Work request
When a line in the data below includes "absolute", pick it out and copy it.

──────── Supplied material

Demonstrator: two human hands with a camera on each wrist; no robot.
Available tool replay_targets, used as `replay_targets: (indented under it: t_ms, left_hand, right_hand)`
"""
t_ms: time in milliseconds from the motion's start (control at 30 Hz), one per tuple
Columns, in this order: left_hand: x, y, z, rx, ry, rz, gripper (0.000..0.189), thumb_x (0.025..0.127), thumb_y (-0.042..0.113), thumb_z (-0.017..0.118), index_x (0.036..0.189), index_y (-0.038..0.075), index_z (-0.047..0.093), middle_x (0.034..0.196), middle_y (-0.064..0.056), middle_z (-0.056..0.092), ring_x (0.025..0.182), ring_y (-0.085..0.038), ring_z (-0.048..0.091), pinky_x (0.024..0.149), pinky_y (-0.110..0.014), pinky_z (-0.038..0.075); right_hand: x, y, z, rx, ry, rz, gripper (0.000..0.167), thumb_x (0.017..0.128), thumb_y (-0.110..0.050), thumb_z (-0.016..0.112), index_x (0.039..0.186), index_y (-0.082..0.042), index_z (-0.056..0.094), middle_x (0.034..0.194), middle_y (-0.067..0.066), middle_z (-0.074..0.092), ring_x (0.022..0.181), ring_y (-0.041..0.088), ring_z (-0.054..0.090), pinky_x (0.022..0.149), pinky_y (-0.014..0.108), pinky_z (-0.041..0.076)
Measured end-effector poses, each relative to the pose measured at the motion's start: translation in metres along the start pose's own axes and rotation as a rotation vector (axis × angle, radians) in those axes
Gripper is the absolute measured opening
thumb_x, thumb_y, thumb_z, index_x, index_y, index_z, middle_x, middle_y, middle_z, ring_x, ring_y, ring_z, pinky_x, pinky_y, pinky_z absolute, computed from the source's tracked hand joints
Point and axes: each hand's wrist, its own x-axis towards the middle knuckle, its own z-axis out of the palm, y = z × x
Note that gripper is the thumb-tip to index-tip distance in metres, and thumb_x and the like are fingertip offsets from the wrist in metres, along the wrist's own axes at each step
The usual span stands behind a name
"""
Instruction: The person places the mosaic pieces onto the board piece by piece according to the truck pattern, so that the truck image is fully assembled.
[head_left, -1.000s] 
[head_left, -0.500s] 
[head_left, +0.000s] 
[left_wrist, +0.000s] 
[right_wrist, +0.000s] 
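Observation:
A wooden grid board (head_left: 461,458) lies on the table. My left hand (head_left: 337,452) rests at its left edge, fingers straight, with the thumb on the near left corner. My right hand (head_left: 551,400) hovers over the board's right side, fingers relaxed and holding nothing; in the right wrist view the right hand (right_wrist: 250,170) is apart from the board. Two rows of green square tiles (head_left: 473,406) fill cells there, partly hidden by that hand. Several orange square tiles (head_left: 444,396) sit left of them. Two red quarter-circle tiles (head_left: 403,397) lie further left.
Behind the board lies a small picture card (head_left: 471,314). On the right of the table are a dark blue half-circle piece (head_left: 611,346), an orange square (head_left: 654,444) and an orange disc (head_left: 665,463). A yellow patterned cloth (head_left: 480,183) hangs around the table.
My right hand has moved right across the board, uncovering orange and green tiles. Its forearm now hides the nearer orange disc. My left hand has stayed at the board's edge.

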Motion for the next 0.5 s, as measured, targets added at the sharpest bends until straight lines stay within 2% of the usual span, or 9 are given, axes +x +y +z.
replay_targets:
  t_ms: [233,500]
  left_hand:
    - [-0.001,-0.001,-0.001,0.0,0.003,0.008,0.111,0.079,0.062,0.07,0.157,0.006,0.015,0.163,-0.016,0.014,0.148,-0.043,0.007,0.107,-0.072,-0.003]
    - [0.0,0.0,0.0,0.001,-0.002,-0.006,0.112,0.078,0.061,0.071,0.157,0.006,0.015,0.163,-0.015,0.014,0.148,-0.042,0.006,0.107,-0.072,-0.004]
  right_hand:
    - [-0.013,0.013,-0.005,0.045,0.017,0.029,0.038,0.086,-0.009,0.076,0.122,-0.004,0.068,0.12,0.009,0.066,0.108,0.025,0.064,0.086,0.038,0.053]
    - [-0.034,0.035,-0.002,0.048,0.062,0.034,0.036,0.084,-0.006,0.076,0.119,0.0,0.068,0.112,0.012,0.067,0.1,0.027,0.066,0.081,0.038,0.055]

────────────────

Reply to the exercise
Gripper is the absolute measured opening
thumb_x, thumb_y, thumb_z, index_x, index_y, index_z, middle_x, middle_y, middle_z, ring_x, ring_y, ring_z, pinky_x, pinky_y, pinky_z absolute, computed from the source's tracked hand joints

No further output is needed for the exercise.